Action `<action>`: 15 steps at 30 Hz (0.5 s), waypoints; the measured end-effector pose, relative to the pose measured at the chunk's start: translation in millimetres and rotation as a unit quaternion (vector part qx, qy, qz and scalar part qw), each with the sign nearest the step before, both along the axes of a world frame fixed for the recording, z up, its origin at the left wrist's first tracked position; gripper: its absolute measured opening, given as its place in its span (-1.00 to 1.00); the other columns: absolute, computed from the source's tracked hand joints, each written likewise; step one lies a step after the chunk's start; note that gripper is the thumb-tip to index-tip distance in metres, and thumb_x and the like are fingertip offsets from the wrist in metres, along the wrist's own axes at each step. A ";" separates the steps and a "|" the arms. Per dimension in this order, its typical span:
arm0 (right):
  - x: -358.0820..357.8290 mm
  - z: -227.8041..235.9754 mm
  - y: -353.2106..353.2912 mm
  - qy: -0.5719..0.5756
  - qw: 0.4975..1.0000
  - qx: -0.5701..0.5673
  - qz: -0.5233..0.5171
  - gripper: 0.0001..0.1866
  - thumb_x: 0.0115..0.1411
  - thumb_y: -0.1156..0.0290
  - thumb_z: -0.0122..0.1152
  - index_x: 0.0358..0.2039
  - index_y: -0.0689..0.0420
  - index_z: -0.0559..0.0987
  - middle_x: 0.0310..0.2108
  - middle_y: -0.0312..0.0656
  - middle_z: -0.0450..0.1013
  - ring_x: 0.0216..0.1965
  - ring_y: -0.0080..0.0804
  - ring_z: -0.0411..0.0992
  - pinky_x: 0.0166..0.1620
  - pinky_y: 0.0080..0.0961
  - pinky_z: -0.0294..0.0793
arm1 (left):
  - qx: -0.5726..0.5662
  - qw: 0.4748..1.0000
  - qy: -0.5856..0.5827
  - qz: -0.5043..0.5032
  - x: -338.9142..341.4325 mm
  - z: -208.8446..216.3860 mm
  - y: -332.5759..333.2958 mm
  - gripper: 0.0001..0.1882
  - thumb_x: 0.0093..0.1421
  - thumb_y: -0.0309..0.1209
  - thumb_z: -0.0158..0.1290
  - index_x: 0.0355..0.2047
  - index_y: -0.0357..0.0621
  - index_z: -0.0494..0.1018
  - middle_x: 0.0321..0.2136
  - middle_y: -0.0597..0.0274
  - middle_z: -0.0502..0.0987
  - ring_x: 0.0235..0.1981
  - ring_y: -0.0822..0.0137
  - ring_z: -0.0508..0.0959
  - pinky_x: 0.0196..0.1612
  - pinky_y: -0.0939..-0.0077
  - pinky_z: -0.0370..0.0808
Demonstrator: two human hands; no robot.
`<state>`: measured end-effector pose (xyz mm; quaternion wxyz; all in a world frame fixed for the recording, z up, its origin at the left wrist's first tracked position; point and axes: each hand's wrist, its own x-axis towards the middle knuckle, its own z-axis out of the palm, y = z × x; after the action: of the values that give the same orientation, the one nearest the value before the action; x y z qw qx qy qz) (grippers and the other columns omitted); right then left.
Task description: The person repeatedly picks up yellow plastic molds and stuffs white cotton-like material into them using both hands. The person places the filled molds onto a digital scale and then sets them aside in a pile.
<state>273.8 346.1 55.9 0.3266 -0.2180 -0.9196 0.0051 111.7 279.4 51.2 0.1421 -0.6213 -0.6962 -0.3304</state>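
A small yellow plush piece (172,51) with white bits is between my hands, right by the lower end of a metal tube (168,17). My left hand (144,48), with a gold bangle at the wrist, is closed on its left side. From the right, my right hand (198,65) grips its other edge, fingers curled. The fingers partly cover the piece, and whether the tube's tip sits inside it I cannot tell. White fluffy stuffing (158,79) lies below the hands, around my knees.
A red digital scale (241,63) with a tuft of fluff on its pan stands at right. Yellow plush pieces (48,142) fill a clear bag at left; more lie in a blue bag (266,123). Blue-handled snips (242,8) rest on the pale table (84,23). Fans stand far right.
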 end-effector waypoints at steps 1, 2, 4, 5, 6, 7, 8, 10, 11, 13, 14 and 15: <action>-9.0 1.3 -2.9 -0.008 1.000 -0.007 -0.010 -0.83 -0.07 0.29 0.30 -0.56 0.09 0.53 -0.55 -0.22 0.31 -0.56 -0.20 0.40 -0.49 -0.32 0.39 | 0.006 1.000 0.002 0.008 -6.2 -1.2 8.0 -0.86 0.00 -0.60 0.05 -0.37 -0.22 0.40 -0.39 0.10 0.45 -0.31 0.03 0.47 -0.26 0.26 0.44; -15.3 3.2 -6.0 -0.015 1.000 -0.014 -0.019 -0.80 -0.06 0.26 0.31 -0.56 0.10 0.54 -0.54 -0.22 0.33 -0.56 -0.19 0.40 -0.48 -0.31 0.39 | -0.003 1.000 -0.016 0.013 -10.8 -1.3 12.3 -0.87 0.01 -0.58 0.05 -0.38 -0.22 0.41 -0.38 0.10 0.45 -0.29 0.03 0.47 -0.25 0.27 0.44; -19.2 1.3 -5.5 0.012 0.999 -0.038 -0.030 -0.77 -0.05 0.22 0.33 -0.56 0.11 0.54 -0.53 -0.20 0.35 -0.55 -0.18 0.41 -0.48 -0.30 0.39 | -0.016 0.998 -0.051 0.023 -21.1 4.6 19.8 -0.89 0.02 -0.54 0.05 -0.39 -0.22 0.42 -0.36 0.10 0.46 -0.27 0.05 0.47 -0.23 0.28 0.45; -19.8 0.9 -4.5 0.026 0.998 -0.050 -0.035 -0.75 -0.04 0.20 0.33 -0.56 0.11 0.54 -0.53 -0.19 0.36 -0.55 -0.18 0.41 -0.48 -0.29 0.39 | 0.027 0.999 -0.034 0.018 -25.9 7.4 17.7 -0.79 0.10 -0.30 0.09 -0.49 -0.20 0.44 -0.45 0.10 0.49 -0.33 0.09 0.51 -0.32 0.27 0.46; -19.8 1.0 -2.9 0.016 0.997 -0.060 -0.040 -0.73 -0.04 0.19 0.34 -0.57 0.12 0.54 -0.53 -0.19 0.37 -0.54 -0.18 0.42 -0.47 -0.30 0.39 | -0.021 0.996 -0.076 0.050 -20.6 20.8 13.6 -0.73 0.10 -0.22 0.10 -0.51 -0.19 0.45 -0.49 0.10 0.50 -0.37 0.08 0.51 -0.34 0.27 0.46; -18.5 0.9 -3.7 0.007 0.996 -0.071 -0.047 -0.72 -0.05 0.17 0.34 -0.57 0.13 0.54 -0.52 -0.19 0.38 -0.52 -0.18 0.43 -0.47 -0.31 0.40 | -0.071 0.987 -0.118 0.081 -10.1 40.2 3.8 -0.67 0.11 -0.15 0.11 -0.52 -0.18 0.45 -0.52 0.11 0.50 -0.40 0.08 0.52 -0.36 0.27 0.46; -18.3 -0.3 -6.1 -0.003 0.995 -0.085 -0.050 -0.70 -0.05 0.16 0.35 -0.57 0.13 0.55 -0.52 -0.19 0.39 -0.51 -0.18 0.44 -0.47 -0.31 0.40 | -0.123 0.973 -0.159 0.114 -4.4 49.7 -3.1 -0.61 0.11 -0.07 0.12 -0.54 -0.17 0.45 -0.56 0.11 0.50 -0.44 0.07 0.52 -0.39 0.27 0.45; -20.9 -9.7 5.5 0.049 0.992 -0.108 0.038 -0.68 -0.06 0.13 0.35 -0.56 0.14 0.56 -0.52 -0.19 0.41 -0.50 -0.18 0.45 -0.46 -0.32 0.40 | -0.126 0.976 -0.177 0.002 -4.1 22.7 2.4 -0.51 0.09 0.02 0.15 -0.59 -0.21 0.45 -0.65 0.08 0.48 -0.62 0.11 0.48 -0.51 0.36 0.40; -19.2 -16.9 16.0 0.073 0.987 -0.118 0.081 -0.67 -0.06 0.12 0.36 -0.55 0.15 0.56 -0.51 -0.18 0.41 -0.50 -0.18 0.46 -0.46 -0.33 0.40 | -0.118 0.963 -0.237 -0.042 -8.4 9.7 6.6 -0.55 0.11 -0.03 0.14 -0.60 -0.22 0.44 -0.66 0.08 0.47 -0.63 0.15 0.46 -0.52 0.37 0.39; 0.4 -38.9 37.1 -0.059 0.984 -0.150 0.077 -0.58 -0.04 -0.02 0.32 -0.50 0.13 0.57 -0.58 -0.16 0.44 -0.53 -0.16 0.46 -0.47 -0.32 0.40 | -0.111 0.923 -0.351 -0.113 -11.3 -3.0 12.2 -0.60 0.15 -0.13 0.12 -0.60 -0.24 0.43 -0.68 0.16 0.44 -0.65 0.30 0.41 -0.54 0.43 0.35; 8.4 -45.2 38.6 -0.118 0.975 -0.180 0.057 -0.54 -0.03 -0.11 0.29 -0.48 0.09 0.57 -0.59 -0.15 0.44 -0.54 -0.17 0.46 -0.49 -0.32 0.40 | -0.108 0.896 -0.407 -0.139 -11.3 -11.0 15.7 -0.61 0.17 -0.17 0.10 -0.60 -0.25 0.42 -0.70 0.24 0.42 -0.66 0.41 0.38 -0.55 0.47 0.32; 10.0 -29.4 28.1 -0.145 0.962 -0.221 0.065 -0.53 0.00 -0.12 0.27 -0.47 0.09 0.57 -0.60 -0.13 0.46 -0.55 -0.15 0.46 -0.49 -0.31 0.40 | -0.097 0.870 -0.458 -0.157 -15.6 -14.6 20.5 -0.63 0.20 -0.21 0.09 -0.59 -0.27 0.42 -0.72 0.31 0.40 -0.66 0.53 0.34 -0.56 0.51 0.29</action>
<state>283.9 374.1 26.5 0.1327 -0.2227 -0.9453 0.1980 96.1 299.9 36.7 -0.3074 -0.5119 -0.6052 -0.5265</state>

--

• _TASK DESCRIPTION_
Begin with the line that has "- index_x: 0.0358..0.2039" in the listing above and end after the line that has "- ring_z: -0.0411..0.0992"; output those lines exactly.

• _RESPONSE TO THE EXERCISE_
  - index_x: 0.0358..0.2039
  - index_y: -0.0689..0.0420
  - index_z: -0.0559..0.0987
  - middle_x: 0.0310..0.2108
  - middle_y: -0.0312..0.0656
  - middle_z: -0.0450..0.1013
  - ring_x: 0.0216..0.1965
  - ring_y: -0.0080..0.0804
  - ring_z: -0.0411..0.0992

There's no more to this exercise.